First State Investments (UK) Limited a annoncé ce 17 janvier le lancement du First State Sustainable Listed Infrastructure Fund, qui vient compléter sa gamme de fonds domiciliés à Dublin. Ce fonds est spécialisé sur les infrastructures cotées au niveau mondial. L’équipe de gestion construira un portefeuille sur mesure, actif sur les enjeux environnementaux, sociaux et de gouvernance (ESG), assure un communiqué.
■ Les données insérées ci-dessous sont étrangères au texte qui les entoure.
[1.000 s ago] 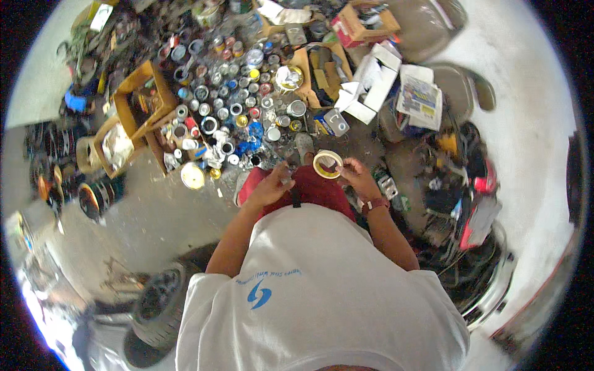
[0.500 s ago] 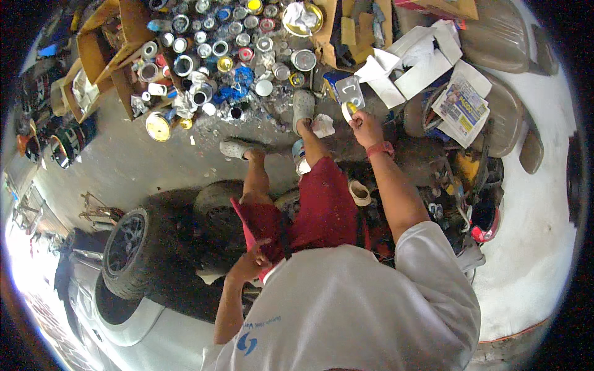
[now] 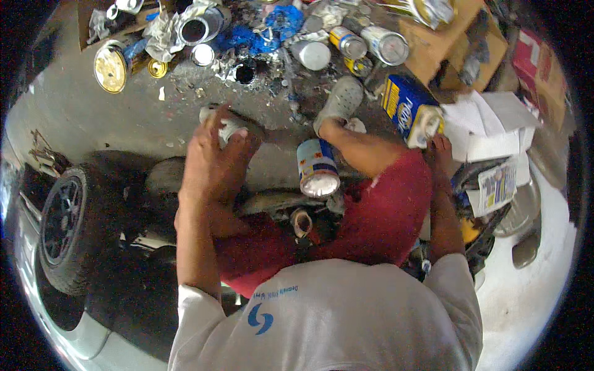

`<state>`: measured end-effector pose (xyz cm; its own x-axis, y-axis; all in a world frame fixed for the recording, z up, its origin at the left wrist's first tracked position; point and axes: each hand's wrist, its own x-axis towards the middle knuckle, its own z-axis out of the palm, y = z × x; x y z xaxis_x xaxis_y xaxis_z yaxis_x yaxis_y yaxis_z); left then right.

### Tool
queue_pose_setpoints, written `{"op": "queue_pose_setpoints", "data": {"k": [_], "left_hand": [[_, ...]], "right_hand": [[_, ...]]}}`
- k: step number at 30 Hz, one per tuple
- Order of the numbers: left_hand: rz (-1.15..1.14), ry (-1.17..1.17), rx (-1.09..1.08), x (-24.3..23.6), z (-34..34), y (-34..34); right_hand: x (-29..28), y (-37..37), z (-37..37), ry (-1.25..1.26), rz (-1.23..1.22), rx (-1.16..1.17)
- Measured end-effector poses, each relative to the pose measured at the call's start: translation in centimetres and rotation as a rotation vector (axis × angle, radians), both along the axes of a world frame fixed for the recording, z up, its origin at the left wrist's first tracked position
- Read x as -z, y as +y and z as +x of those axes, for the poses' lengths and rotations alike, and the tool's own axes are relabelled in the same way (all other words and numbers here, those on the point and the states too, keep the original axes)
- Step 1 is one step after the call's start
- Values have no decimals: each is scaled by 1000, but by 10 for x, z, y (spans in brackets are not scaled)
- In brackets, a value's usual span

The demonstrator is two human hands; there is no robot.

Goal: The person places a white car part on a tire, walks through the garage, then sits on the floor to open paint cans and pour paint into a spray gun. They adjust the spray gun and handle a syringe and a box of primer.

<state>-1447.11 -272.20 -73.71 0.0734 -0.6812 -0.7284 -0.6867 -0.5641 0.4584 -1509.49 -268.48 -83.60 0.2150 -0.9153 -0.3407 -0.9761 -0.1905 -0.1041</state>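
My left hand [image 3: 219, 145] is reaching forward over my left leg, fingers apart, just above a grey clog [image 3: 210, 116]. Low at the right, beside my bent knee, my right hand [image 3: 440, 151] has its fingers curled at a cream tape roll [image 3: 427, 127], against a blue and yellow box [image 3: 401, 99]; the grip is partly hidden. Between my legs stands a paint can [image 3: 315, 162] with a pale top. My other clog [image 3: 340, 104] is on the stained floor [image 3: 158, 117].
Several paint cans [image 3: 383, 44] and blue-stained crumpled material [image 3: 266, 28] lie ahead. Cardboard boxes [image 3: 433, 49], a white carton [image 3: 482, 133] and newspaper [image 3: 495, 191] are at the right. A large wheel [image 3: 65, 222] and silver car bodywork [image 3: 93, 337] are at the left.
My legs have bent and the floor items appear closer. My left hand has moved from my waist out over my leg. My right hand has lowered with the tape roll to beside the box.
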Motion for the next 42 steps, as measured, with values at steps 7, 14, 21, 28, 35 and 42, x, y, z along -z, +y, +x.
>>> {"op": "queue_pose_setpoints", "data": {"k": [7, 14, 21, 28, 35, 42], "left_hand": [[-245, -177, -85, -6, 30, -23], [-245, -278, -98, -10, 61, 36], [-303, -341, -128, -45, 49, 68], [-538, -438, 45, -37, 44, 87], [-584, -541, 44, -33, 51, 91], [-486, -564, 73, -29, 37, 89]], "right_hand": [[14, 45, -51, 50, -137, -116], [19, -31, -15, -13, -354, -168], [-38, -192, 201, -515, -380, -415], [-10, -178, 392, -151, 501, -817], [174, -70, 408, 3, 478, -179], [243, -39, 413, -451, 339, 310]]}}
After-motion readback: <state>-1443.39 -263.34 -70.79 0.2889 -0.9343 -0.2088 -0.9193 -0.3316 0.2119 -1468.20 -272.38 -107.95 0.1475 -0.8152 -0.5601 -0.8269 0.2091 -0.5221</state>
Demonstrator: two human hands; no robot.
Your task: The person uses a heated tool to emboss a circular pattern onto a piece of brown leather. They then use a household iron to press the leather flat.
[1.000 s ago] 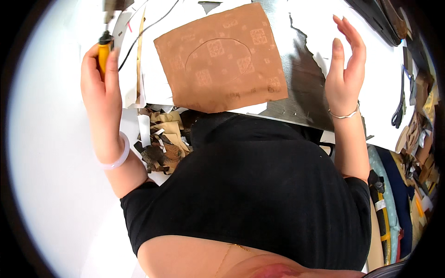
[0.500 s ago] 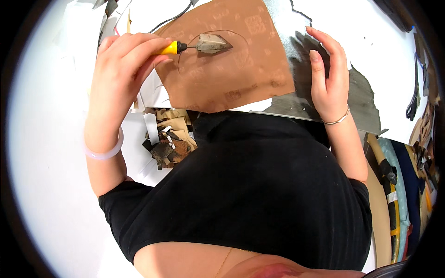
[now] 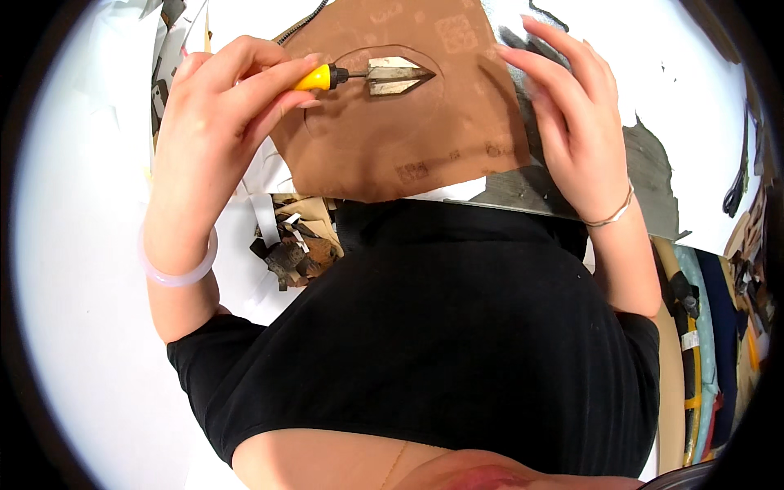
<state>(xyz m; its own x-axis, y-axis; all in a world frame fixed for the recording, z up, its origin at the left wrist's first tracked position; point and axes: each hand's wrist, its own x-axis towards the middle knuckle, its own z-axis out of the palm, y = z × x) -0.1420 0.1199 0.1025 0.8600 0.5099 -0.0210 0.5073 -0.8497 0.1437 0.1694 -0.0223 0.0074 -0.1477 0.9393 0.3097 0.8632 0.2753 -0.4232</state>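
Note:
My left hand (image 3: 216,102) is closed round the yellow handle of a tool with a pointed metal head (image 3: 396,75). The head has flat, stained, light-metal faces and points to the right. It is above or against a brown sheet (image 3: 384,147), which looks like leather and carries faint printed patterns. A thin curved outline (image 3: 412,46) runs round the tool's head on the sheet; whether it is drawn or cut, I cannot tell. My right hand (image 3: 576,122) is open and empty at the sheet's right edge, its fingers apart. One fingertip reaches over that edge.
A grey board (image 3: 531,189) with white paper lies under the sheet. Below the table edge sits a heap of brown and beige scraps (image 3: 302,245). A black cord (image 3: 302,23) runs at the top. Rolled materials (image 3: 706,343) stand at the right.
The tool's head has shifted right and turned so its pale faces show. My right hand has come up and left, its fingers now nearer the sheet. The view has shifted slightly.

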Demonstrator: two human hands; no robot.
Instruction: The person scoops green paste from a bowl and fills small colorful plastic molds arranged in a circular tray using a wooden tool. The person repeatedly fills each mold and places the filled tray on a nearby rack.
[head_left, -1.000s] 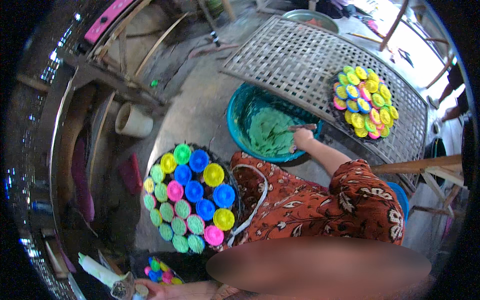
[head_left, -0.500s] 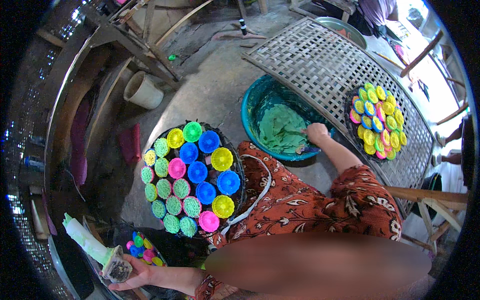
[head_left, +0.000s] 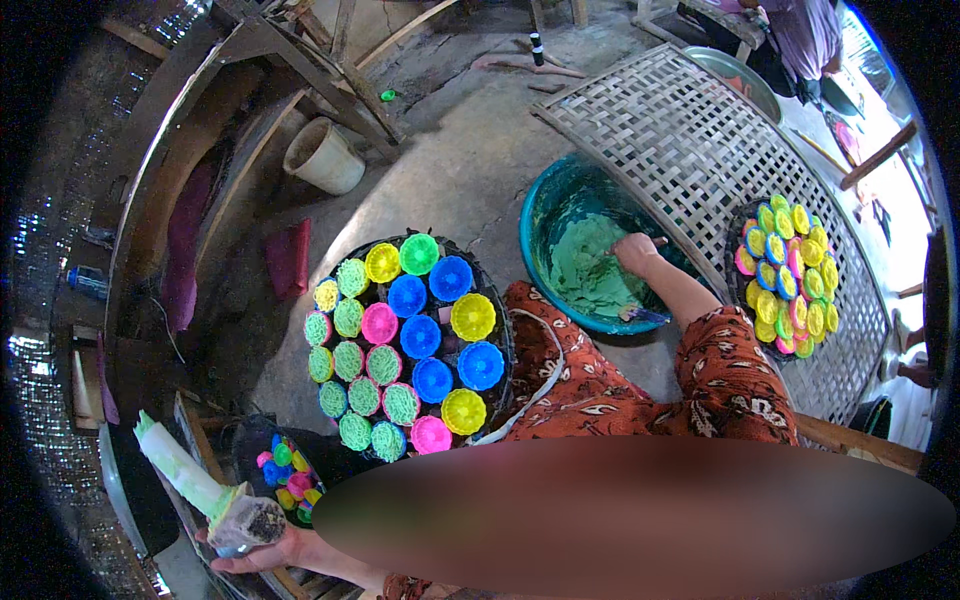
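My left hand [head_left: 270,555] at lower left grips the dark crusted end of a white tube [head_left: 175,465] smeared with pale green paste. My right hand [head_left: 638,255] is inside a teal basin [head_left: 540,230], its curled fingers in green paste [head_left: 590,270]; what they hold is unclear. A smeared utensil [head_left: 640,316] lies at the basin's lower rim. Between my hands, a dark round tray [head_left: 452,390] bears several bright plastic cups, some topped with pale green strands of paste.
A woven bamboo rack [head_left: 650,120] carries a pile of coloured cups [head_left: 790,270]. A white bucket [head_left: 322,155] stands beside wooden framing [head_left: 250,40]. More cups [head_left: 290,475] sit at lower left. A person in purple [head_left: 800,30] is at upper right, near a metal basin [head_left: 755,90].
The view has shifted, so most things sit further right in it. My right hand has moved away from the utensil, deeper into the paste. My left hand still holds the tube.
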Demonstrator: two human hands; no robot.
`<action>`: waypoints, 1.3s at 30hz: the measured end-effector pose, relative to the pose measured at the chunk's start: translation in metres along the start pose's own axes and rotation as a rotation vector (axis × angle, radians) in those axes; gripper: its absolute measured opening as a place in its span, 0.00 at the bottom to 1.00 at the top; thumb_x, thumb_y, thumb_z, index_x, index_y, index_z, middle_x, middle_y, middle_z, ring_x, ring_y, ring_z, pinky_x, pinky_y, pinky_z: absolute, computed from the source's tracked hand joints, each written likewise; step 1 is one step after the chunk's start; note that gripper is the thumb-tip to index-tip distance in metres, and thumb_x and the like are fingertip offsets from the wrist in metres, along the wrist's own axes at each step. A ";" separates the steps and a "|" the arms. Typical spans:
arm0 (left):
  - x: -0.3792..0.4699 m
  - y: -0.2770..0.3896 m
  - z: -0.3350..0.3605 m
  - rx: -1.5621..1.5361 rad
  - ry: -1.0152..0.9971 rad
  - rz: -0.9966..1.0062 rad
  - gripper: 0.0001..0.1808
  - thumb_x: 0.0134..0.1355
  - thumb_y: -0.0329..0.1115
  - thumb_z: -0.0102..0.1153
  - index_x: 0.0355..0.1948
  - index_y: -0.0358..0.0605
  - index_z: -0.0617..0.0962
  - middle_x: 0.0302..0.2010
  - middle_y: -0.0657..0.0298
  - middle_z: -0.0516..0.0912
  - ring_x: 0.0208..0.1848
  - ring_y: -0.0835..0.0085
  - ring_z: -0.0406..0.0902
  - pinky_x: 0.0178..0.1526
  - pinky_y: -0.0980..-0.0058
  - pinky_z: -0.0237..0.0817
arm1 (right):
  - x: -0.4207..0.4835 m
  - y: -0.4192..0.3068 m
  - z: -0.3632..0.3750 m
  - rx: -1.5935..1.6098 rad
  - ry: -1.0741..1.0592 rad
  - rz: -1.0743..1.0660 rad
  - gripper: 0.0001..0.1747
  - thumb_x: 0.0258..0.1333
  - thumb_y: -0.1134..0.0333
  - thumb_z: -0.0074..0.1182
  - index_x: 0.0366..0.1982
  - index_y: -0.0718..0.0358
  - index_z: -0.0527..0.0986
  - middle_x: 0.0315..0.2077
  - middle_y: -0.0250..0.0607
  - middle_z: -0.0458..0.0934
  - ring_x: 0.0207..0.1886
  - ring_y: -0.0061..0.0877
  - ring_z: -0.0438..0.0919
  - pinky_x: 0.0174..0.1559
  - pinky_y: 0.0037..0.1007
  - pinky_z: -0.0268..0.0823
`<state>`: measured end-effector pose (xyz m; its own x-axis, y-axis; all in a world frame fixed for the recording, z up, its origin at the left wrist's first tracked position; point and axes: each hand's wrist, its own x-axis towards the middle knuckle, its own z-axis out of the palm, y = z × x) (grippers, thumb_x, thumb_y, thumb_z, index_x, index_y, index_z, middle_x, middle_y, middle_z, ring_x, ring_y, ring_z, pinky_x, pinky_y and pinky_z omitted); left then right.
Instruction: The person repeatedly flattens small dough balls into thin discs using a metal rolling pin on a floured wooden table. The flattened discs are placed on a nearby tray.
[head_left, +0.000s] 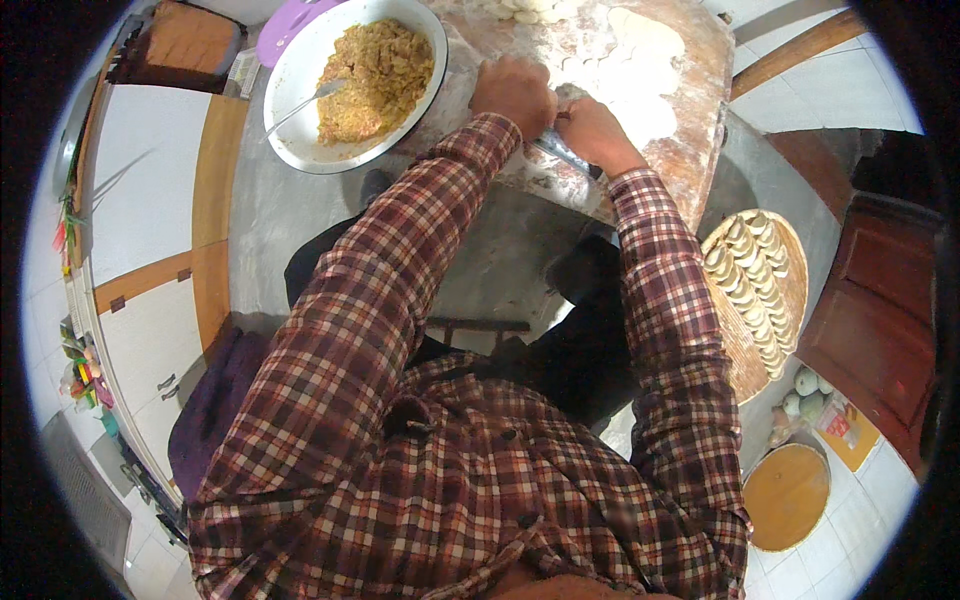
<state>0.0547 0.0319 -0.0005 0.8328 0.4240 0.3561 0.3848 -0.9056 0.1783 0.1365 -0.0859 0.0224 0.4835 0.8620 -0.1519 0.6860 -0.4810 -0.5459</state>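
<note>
On a floured wooden board (694, 161), my left hand (517, 94) is curled near the front edge, right of a white basin (292, 82) of chopped filling (375, 82) with a metal spoon (300, 107) in it. My right hand (596, 131) is close beside it, fingers bent; whatever is between the fingers of either hand is too small or hidden to tell. Just below my hands lies a shiny flat object (559, 150), partly covered by them. Brightly lit, floured dough (645, 75) spreads beyond my right hand, with small dough pieces (529, 9) at the top edge.
A round woven tray (799, 262) with rows of folded dumplings (750, 292) stands on the right, below the board. Farther down are a round brown lid or board (787, 499) and several greenish round items (810, 390). A purple plastic object (281, 34) shows behind the basin. White cabinets (150, 172) line the left.
</note>
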 end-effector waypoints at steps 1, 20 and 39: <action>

La philosophie d’investissement du fonds repose sur l’investissement à long terme dans des sociétés de qualité bénéficiant de barrières à l’entrée élevées, d’un fort pouvoir de détermination des prix, d’une croissance durable et de flux de trésorerie prévisibles. Le fonds pourra notamment investir dans les services aux collectivités, les routes à péage, le transport ferroviaire (voyageurs et fret), les activités portuaires et aéroportuaires, les pipelines et les installations de stockage de l’énergie, ainsi que les antennes-relais et les satellites. Le fonds sera géré depuis Sydney (Australie) par Rebecca Sherlock, gérant de portefeuille. First State Investments, détenue par Commeonwealth Bank of Australia, gérait 127,5 milliards de livres d’actifs à fin septembre 2017.